Smoke fills the air. Steps away, about two dozen people show up at the park’s entrance, part of a new group that has arrived the night before. Among them are her husband’s relatives, including a sister-in-law with a newborn baby.
Queracama nestles her face into the little girl’s fuzzy pink onesie, the baby reminding her of her own, still in the hospital. Today Mesi is to be released.
Queracama takes her niece and walks over to a group giving out clothes. A woman, another resident of the park, walks up to her and smiles. “Is that your baby?”
“No,” Queracama responds quietly.
A group of leaders gather in a circle to explain to Queracama what she has to do to get her son back. Local officials have decided it is not safe to let the infant return to the park.

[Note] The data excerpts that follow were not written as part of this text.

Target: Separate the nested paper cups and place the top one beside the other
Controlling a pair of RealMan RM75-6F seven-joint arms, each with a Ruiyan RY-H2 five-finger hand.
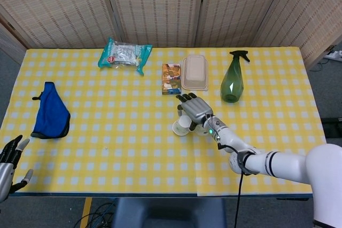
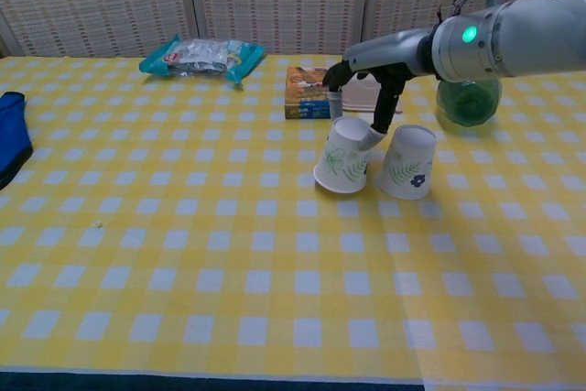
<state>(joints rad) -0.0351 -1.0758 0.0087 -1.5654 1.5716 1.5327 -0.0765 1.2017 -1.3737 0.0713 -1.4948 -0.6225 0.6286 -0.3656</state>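
At the near left corner of the counter [image 1: 107, 164] the left hand [image 1: 9, 158] hangs just off the edge with its fingers spread and nothing in them, taking no part. Further along the left side lies a blue cloth [image 1: 50, 111], and along the far edge sit a snack packet [image 1: 124, 54], a small printed box [image 1: 171, 78], a beige lidded container [image 1: 194, 71] and, towards the far right, a green spray bottle [image 1: 233, 81]. Right of the counter's middle the two paper cups are already apart: the leaf-print cup [image 2: 343, 155] stands mouth down and tilted, its rim at or just above the cloth, and the flower-print cup [image 2: 407, 162] stands mouth down just beside it on the right. The right hand [image 2: 366, 89] comes in from the far side and holds the leaf-print cup by its upturned base, pinching it between thumb and a finger while the other fingers stay spread above. The step in hand looks like the placing of the lifted cup beside its partner, nearly done. The next move likely calls for settling the cup flat on its rim, then letting the pinch go gently and lifting clear without tipping it or knocking the flower-print cup close by.
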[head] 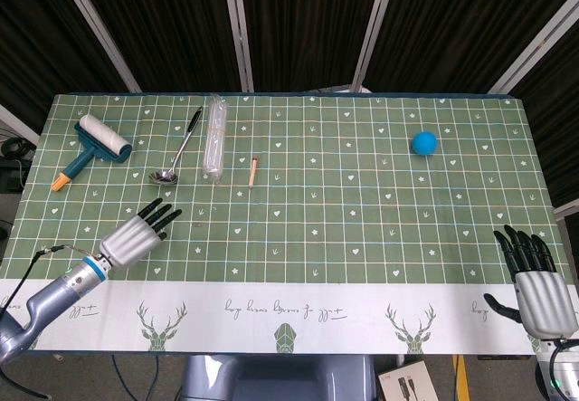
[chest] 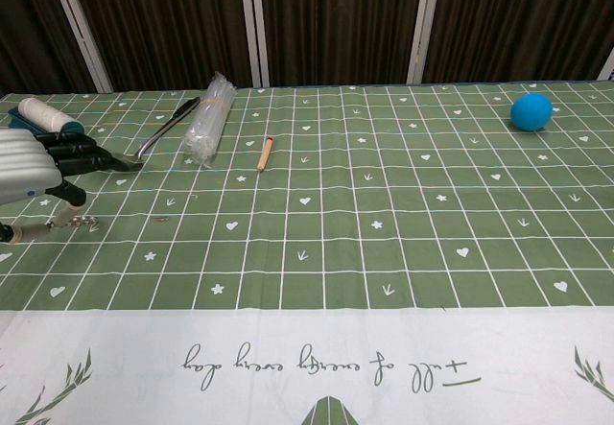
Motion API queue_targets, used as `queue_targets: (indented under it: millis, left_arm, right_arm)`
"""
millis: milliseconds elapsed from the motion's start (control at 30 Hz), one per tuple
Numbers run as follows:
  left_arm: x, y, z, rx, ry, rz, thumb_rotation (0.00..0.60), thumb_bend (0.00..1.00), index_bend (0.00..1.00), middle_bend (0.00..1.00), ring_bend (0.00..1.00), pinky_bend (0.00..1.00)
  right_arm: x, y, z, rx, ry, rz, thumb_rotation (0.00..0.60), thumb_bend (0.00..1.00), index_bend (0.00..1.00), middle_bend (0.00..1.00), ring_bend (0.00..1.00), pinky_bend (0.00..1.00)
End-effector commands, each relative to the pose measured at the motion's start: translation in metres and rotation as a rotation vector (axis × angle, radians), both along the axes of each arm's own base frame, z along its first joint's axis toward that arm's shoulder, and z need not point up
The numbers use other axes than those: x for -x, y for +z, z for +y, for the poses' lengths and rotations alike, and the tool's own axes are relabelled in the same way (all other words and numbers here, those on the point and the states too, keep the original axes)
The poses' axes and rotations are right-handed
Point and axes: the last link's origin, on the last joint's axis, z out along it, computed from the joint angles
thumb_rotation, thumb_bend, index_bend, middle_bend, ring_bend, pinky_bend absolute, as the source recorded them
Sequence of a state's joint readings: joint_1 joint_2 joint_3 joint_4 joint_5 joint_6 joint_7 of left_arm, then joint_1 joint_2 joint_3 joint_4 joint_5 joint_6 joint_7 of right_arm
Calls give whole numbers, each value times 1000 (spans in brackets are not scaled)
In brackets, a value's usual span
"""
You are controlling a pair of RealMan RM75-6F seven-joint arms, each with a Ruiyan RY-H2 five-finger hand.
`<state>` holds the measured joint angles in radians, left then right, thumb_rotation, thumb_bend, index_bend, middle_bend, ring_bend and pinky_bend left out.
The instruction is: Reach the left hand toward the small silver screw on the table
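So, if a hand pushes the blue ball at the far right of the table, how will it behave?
The blue ball looks round and rests on the flat tablecloth with nothing beside it, so it would probably roll away freely. It is small and matte, maybe foam, so likely light and not slippery.

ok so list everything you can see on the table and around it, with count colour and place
tablecloth: 1, green grid with white border, covers the table
lint roller: 1, white roll, teal handle, far left
ladle: 1, silver with black handle, right of the lint roller
clear plastic bottle: 1, transparent, lying beside the ladle
small stick: 1, light wood colour, right of the bottle
ball: 1, blue, far right
small screw: 1, tiny and dark in these views, near left, just ahead of the left hand
left hand: 1, silver with black fingers, raised over the near left
right hand: 1, same colours, near right edge, holding nothing
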<state>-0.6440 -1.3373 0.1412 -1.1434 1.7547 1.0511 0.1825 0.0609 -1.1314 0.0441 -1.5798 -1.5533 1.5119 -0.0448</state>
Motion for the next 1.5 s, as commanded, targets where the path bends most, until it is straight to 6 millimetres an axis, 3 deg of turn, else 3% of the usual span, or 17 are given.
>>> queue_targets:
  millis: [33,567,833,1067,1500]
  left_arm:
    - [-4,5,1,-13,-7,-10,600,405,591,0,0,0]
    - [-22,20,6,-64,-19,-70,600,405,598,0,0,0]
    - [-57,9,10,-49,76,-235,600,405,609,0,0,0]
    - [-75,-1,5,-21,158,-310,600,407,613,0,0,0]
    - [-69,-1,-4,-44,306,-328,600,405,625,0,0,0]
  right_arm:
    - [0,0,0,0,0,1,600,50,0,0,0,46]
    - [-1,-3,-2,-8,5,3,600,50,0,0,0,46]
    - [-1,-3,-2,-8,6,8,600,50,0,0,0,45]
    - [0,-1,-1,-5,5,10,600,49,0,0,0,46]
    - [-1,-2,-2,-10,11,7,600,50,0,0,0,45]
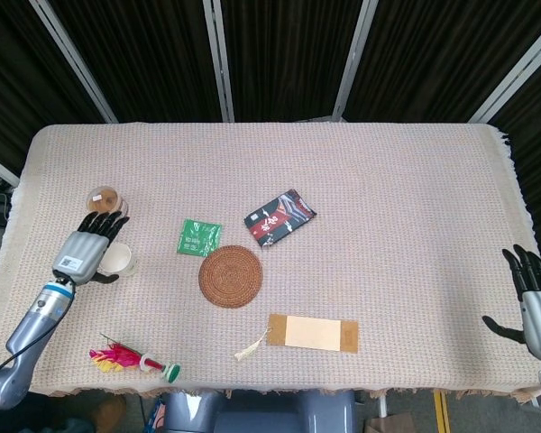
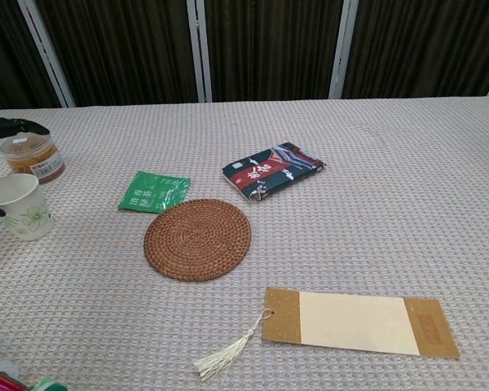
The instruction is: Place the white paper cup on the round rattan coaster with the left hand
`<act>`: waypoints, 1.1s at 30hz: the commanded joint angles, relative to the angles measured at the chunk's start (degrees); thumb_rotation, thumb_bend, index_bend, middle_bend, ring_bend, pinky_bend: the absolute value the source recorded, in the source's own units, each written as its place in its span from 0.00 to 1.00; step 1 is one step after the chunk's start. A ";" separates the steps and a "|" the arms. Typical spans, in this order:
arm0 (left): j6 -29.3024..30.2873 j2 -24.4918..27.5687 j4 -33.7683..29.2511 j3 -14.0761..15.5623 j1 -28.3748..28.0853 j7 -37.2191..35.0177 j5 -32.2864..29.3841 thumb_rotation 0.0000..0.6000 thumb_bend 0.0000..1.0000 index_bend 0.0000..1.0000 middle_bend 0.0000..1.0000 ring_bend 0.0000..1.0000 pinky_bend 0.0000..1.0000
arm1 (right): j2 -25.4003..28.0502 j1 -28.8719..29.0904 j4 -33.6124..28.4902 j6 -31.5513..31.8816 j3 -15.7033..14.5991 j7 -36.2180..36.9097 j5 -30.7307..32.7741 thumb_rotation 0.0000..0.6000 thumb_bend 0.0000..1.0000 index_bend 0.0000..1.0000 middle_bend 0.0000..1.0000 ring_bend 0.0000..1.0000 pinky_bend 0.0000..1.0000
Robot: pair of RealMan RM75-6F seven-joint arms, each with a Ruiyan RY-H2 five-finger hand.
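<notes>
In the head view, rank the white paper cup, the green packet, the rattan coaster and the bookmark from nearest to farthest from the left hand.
1. White paper cup, right beside the left hand, on its inner side.
2. Green packet, further toward the table's middle.
3. Rattan coaster, just past the packet, slightly nearer the front edge.
4. Bookmark, near the front edge, farthest off.

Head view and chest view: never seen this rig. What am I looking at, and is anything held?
A two-armed robot with finger hands sits at a cloth-covered table. The head view looks down from above; the chest view looks across from lower down. The left hand is spread beside the white paper cup, not yet gripping it. The right hand hangs open at the table edge, holding nothing. Also on the cloth: the round rattan coaster, a green packet, a dark pouch, a small lidded jar, a tasselled bookmark and a feathered toy.
</notes>
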 commanded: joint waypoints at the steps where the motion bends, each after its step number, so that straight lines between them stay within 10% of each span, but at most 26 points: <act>1: -2.81 -2.06 2.74 0.07 -1.73 -1.32 -1.11 1.00 0.00 0.06 0.14 0.10 0.15 | -0.15 0.14 0.48 -0.52 0.27 0.00 0.86 1.00 0.00 0.00 0.00 0.00 0.00; 12: -3.33 -3.79 6.77 1.03 -2.46 -3.36 -1.40 1.00 0.09 0.33 0.42 0.36 0.48 | -0.13 0.20 0.78 -0.88 0.39 0.51 1.49 1.00 0.00 0.00 0.00 0.00 0.00; 33: 5.50 1.60 -12.50 0.35 -3.11 -3.66 6.29 1.00 0.09 0.36 0.44 0.43 0.53 | -0.16 0.61 0.41 -1.53 0.38 0.64 1.75 1.00 0.00 0.00 0.00 0.00 0.00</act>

They offer to arrange a hotel room for the mother and her children, where the baby could recover while continuing to receive oxygen.
“That’s the only way, or else they won’t give you the baby,” Montanez says.
Queracama doesn’t want to go to the hotel. She doesn’t trust that the oxygen is helping. Her son has been sent back to the hospital three times since he was born.
“Yesterday they wanted to take him to child welfare. They wanted to take him away from me and I wouldn’t let them,” she says.
But she agrees to go as soon as the hospital calls to let her know the baby’s oxygen is ready.
A few hours later she receives another call: her son’s breathing has got worse.
She rushes across the park, fast-walking uphill to a medical centre blocks away, where her husband is waiting. She arrives to find two health workers standing outside.
“They’re going to have to transfer the baby,” a health worker tells her. To another hospital, another doctor the mother didn’t trust.
With panic in her eyes, the mother leans against the side of the building and waits.
The Washington Post’s Diana Durán contributed to this report.